Correct Style for Python functions that mutate the argument

Neil Du Toit picture Neil Du Toit · Sep 25, 2014 · Viewed 11.2k times · Source

I would like to write a Python function that mutates one of the arguments (which is a list, ie, mutable). Something like this:

def change(array):
   array.append(4)

change(array)

I'm more familiar with passing by value than Python's setup (whatever you decide to call it). So I would usually write such a function like this:

def change(array):
  array.append(4)
  return array

array = change(array)

Here's my confusion. Since I can just mutate the argument, the second method would seem redundant. But the first one feels wrong. Also, my particular function will have several parameters, only one of which will change. The second method makes it clear what argument is changing (because it is assigned to the variable). The first method gives no indication. Is there a convention? Which is 'better'? Thank you.

Answer

abarnert picture abarnert · Sep 25, 2014

The convention in Python is that functions either mutate something, or return something, not both.

If both are useful, you conventionally write two separate functions, with the mutator named for an active verb like change, and the non-mutator named for a participle like changed.

Almost everything in builtins and the stdlib follows this pattern. The list.append method you're calling returns nothing. Same with list.sort—but sorted leaves its argument alone and instead returns a new sorted copy.

There are a handful of exceptions for some of the special methods (e.g., __iadd__ is supposed to mutate and then return self), and a few cases where there clearly has to be one thing getting mutating and a different thing getting returned (like list.pop), and for libraries that are attempting to use Python as a sort of domain-specific language where being consistent with the target domain's idioms is more important than being consistent with Python's idioms (e.g., some SQL query expression libraries). Like all conventions, this one is followed unless there's a good reason not to.


So, why was Python designed this way?

Well, for one thing, it makes certain errors obvious. If you expected a function to be non-mutating and return a value, it'll be pretty obvious that you were wrong, because you'll get an error like AttributeError: 'NoneType' object has no attribute 'foo'.

It also makes conceptual sense: a function that returns nothing must have side-effects, or why would anyone have written it?

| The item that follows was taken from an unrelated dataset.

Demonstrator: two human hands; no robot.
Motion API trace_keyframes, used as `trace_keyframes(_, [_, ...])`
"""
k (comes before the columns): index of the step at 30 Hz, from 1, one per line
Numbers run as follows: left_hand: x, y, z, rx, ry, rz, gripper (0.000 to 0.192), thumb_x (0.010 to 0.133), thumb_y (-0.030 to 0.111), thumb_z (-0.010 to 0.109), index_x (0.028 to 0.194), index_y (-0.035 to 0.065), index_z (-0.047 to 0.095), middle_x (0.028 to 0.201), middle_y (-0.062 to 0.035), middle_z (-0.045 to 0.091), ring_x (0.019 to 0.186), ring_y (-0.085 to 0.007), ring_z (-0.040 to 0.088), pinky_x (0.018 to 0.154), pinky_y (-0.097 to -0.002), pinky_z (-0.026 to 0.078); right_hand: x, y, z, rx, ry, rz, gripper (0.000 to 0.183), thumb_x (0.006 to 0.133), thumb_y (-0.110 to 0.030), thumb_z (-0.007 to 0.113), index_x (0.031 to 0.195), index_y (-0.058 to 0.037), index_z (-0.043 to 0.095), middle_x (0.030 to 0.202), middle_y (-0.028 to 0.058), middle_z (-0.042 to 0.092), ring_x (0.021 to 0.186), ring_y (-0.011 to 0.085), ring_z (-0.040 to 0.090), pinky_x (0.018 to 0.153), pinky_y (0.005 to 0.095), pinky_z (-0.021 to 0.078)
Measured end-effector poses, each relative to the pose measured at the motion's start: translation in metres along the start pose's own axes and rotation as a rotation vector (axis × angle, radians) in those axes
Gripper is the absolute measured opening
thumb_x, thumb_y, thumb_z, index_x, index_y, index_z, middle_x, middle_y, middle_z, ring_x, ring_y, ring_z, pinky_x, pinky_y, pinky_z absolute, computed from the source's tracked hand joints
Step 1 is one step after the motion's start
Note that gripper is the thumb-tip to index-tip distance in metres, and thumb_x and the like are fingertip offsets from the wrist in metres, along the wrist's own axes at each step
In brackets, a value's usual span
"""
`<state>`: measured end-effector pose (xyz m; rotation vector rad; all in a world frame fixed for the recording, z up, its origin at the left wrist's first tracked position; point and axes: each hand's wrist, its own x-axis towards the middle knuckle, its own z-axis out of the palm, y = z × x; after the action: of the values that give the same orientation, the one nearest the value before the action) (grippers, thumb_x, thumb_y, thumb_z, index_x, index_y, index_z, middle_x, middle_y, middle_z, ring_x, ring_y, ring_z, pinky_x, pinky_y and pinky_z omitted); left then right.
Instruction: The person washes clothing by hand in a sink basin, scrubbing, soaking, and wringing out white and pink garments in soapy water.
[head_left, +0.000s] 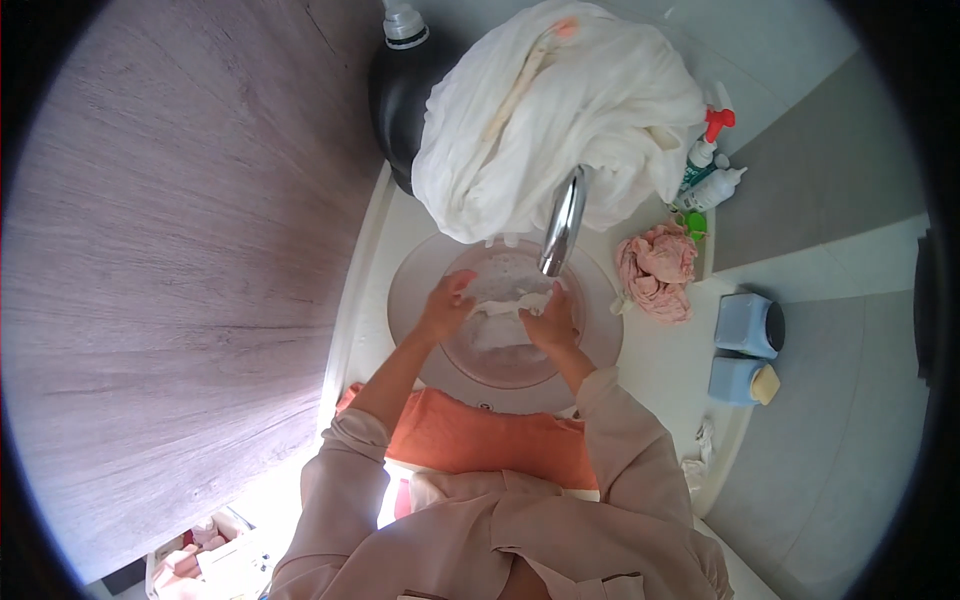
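A round washbasin (416, 289) holds cloudy, sudsy water. In it, a bunched white cloth (495, 307) stretches between my two hands, partly under the surface. My right hand (555, 324) has the cloth's right end between thumb and fingers. At the cloth's left end is my left hand (445, 309), thumb and forefinger spread; whether its lower fingers grip the fabric is hidden. A chrome faucet (565, 221) arches over the basin's far side, and no stream shows below its spout.
Behind the basin rises a large white cloth heap (555, 120), beside a black jug (397, 105). Right are a crumpled pink cloth (657, 271), bottles (709, 187) and two blue containers (739, 326). An orange cloth (487, 439) lines the front edge; a wood-grain panel (187, 262) stands left.
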<state>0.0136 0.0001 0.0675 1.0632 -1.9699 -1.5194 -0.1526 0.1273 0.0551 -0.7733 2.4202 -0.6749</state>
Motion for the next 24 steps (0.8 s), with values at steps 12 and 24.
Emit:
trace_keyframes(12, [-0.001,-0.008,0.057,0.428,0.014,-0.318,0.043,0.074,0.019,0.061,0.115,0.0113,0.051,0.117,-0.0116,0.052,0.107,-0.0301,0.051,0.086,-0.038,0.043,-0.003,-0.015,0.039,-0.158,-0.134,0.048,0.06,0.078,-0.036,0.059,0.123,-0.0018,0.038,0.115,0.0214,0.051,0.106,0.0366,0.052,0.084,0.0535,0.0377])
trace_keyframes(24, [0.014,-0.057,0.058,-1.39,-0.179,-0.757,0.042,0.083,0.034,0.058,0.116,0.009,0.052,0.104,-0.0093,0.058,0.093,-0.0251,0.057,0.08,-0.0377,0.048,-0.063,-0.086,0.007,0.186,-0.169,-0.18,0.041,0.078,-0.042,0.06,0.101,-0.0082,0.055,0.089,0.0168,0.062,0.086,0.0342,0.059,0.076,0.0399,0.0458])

But there's also the fact that each statement in Python mutates exactly one thing—almost always the leftmost object in the statement. In other languages, assignment is an expression, mutating functions return self, and you can chain up a whole bunch of mutations into a single line of code, and that makes it harder to see the state changes at a glance, reason about them in detail, or step through them in a debugger.

Of course all of this is a tradeoff—it makes some code more verbose in Python than it would be in, say, JavaScript—but it's a tradeoff that's deeply embedded in Python's design.